WHAT TO WORK ON »
All entries should be output exactly as they stand.

[Items listed in a dataset]
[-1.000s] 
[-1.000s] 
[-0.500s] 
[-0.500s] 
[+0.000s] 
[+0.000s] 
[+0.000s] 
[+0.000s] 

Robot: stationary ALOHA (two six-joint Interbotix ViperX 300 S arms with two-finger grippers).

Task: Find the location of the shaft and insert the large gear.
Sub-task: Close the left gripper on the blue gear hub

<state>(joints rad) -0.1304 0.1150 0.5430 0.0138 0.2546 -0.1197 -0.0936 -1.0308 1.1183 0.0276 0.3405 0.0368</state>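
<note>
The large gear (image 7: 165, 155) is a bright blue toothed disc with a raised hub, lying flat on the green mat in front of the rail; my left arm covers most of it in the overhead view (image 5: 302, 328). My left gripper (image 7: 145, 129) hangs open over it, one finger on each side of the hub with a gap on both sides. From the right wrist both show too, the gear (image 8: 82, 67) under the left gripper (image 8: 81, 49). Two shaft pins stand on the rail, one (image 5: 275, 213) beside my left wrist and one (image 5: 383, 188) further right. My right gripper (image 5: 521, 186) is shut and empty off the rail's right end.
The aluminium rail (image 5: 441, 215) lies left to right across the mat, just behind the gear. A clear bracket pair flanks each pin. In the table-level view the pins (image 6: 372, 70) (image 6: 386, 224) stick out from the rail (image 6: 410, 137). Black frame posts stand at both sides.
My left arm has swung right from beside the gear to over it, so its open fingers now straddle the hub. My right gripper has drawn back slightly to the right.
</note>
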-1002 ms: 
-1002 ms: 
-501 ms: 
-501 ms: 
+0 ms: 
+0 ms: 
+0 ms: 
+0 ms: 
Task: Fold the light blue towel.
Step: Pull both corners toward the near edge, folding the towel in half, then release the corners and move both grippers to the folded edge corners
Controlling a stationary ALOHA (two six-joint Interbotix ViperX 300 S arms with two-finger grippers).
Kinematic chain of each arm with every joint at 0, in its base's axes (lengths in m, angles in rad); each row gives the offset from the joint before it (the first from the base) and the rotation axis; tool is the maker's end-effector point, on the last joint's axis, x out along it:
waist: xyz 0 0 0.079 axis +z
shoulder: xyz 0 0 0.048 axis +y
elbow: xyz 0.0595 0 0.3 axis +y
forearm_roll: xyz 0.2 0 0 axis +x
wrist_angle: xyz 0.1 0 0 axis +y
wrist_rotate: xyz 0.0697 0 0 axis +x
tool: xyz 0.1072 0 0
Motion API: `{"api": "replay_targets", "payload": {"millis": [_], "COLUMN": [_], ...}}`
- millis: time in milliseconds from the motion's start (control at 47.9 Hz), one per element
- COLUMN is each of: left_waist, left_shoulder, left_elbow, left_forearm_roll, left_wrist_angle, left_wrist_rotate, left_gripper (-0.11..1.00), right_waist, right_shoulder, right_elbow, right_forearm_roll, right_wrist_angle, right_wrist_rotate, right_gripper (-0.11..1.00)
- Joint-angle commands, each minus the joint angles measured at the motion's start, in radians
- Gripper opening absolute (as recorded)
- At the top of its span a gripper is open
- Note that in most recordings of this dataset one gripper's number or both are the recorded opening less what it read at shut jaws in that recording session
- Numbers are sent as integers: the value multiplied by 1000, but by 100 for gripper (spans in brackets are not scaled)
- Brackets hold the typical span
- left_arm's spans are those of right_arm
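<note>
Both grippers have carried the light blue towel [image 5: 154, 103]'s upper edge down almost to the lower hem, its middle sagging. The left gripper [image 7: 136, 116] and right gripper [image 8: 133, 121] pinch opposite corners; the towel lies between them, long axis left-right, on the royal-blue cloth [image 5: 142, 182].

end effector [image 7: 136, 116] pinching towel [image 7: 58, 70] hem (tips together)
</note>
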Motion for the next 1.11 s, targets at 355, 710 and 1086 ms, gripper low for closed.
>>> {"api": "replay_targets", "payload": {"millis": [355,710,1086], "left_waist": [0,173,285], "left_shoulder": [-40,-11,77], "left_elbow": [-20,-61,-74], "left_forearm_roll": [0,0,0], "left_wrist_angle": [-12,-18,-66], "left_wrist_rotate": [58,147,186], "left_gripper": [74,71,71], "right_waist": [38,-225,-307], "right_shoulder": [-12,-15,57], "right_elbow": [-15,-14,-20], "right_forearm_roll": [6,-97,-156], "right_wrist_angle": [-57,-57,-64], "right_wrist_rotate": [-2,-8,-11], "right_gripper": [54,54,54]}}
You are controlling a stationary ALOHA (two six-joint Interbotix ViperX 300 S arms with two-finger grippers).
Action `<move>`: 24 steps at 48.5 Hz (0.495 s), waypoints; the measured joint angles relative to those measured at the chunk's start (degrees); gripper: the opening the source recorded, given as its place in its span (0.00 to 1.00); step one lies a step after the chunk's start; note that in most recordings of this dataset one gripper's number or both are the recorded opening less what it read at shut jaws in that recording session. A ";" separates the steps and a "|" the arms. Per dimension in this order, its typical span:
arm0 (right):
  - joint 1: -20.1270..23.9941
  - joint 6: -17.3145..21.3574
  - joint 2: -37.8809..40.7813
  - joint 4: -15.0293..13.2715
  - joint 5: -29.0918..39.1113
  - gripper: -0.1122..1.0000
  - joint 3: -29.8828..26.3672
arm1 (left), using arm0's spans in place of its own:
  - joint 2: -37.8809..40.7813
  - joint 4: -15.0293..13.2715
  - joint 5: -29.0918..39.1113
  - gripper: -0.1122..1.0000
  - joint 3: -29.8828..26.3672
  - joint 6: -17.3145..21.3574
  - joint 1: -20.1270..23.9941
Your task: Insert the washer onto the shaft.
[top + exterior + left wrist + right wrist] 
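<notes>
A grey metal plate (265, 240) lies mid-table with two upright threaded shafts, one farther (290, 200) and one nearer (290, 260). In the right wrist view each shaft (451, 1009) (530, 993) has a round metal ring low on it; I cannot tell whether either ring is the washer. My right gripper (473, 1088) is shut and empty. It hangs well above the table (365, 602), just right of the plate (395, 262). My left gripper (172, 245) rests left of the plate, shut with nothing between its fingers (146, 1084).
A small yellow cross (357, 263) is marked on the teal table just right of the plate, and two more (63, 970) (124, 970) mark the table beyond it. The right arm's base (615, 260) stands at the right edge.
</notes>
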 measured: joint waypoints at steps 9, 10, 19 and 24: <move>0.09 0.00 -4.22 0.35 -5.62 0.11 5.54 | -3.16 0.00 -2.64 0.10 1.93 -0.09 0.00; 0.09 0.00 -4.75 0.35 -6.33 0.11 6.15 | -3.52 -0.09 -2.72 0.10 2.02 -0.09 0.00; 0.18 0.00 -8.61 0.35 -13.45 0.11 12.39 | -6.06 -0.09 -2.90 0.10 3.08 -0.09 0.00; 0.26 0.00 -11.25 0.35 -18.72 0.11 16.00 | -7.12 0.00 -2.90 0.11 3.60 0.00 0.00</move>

EXPECTED ANSWER »
[-1.000s] 
[-1.000s] 
[-0.500s] 
[-0.500s] 
[+0.000s] 
[+0.000s] 
[+0.000s] 
[+0.000s] 

Robot: stationary ALOHA (two six-joint Interbotix ViperX 300 S arms with two-finger grippers).

Task: Find the location of the shaft and insert the large gear.
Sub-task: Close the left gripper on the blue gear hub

<state>(joints rad) -0.1304 0.1150 0.5430 0.0138 0.2546 -0.1197 -0.0936 -1.0308 1.1183 0.0276 0.3405 0.0368</state>
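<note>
The large gear (image 7: 165, 155) is a bright blue toothed disc with a raised hub, lying flat on the green mat in front of the rail; my left arm covers most of it in the overhead view (image 5: 302, 328). My left gripper (image 7: 145, 129) hangs open over it, one finger on each side of the hub with a gap on both sides. From the right wrist both show too, the gear (image 8: 82, 67) under the left gripper (image 8: 81, 49). Two shaft pins stand on the rail, one (image 5: 275, 213) beside my left wrist and one (image 5: 383, 188) further right. My right gripper (image 5: 521, 186) is shut and empty off the rail's right end.
The aluminium rail (image 5: 441, 215) lies left to right across the mat, just behind the gear. A clear bracket pair flanks each pin. In the table-level view the pins (image 6: 372, 70) (image 6: 386, 224) stick out from the rail (image 6: 410, 137). Black frame posts stand at both sides.
My left arm has swung right from beside the gear to over it, so its open fingers now straddle the hub. My right gripper has drawn back slightly to the right.
</note>
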-1002 ms: 
-1002 ms: 
-501 ms: 
-501 ms: 
+0 ms: 
+0 ms: 
+0 ms: 
+0 ms: 
Task: Fold the light blue towel.
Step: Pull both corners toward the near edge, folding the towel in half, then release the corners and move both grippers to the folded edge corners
Controlling a stationary ALOHA (two six-joint Interbotix ViperX 300 S arms with two-finger grippers).
Kinematic chain of each arm with every joint at 0, in its base's axes (lengths in m, angles in rad); each row gives the offset from the joint before it (the first from the base) and the rotation axis; tool is the maker's end-effector point, on the last joint's axis, x out along it:
waist: xyz 0 0 0.079 axis +z
shoulder: xyz 0 0 0.048 axis +y
elbow: xyz 0.0595 0 0.3 axis +y
forearm_roll: xyz 0.2 0 0 axis +x
wrist_angle: xyz 0.1 0 0 axis +y
wrist_rotate: xyz 0.0697 0 0 axis +x
tool: xyz 0.1072 0 0
Motion API: `{"api": "replay_targets", "payload": {"millis": [_], "COLUMN": [_], ...}}`
- millis: time in milliseconds from the motion's start (control at 47.9 Hz), one per element
- COLUMN is each of: left_waist, left_shoulder, left_elbow, left_forearm_roll, left_wrist_angle, left_wrist_rotate, left_gripper (-0.11..1.00), right_waist, right_shoulder, right_elbow, right_forearm_roll, right_wrist_angle, right_wrist_rotate, right_gripper (-0.11..1.00)
- Joint-angle commands, each minus the joint angles measured at the motion's start, in radians
- Gripper opening absolute (as recorded)
- At the top of its span a gripper is open
- Note that in most recordings of this dataset one gripper's number or both are the recorded opening less what it read at shut jaws in that recording session
- Numbers are sent as integers: the value multiplied by 1000, but by 100 for gripper (spans in brackets are not scaled)
- Brackets hold the typical span
- left_arm's spans are those of right_arm
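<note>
Both grippers have carried the light blue towel [image 5: 154, 103]'s upper edge down almost to the lower hem, its middle sagging. The left gripper [image 7: 136, 116] and right gripper [image 8: 133, 121] pinch opposite corners; the towel lies between them, long axis left-right, on the royal-blue cloth [image 5: 142, 182].

end effector [image 7: 136, 116] pinching towel [image 7: 58, 70] hem (tips together)
</note>
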Motion for the next 1.11 s, targets at 355, 710 and 1086 ms, gripper low for closed.
>>> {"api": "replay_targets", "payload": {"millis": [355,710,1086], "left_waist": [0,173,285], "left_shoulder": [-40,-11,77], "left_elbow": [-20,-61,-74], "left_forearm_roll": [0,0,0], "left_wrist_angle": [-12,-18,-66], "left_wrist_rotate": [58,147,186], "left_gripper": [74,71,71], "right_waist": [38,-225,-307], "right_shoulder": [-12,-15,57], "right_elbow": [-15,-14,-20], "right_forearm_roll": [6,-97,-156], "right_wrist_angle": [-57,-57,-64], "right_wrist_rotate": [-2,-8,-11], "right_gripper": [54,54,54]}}
You are controlling a stationary ALOHA (two six-joint Interbotix ViperX 300 S arms with two-finger grippers).
Action `<move>`: 24 steps at 48.5 Hz (0.495 s), waypoints; the measured joint angles relative to those measured at the chunk's start (degrees); gripper: the opening the source recorded, given as its place in its span (0.00 to 1.00); step one lies a step after the chunk's start; note that in most recordings of this dataset one gripper's number or both are the recorded opening less what it read at shut jaws in that recording session. A ";" separates the steps and a "|" the arms. Per dimension in this order, its typical span:
arm0 (right):
  - joint 1: -20.1270..23.9941
  - joint 6: -17.3145..21.3574
  - joint 2: -37.8809..40.7813
  - joint 4: -15.0293..13.2715
  - joint 5: -29.0918..39.1113
  - gripper: -0.1122..1.0000
  - joint 3: -29.8828..26.3672
arm1 (left), using arm0's spans in place of its own:
  - joint 2: -37.8809..40.7813
  - joint 4: -15.0293..13.2715
  - joint 5: -29.0918..39.1113
  - gripper: -0.1122..1.0000
  - joint 3: -29.8828..26.3672
  - joint 6: -17.3145..21.3574
  - joint 1: -20.1270..23.9941
Your task: Insert the washer onto the shaft.
[top + exterior + left wrist + right wrist] 
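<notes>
A grey metal plate (265, 240) lies mid-table with two upright threaded shafts, one farther (290, 200) and one nearer (290, 260). In the right wrist view each shaft (451, 1009) (530, 993) has a round metal ring low on it; I cannot tell whether either ring is the washer. My right gripper (473, 1088) is shut and empty. It hangs well above the table (365, 602), just right of the plate (395, 262). My left gripper (172, 245) rests left of the plate, shut with nothing between its fingers (146, 1084).
A small yellow cross (357, 263) is marked on the teal table just right of the plate, and two more (63, 970) (124, 970) mark the table beyond it. The right arm's base (615, 260) stands at the right edge.
</notes>
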 measured: joint waypoints at steps 9, 10, 19 and 24: <move>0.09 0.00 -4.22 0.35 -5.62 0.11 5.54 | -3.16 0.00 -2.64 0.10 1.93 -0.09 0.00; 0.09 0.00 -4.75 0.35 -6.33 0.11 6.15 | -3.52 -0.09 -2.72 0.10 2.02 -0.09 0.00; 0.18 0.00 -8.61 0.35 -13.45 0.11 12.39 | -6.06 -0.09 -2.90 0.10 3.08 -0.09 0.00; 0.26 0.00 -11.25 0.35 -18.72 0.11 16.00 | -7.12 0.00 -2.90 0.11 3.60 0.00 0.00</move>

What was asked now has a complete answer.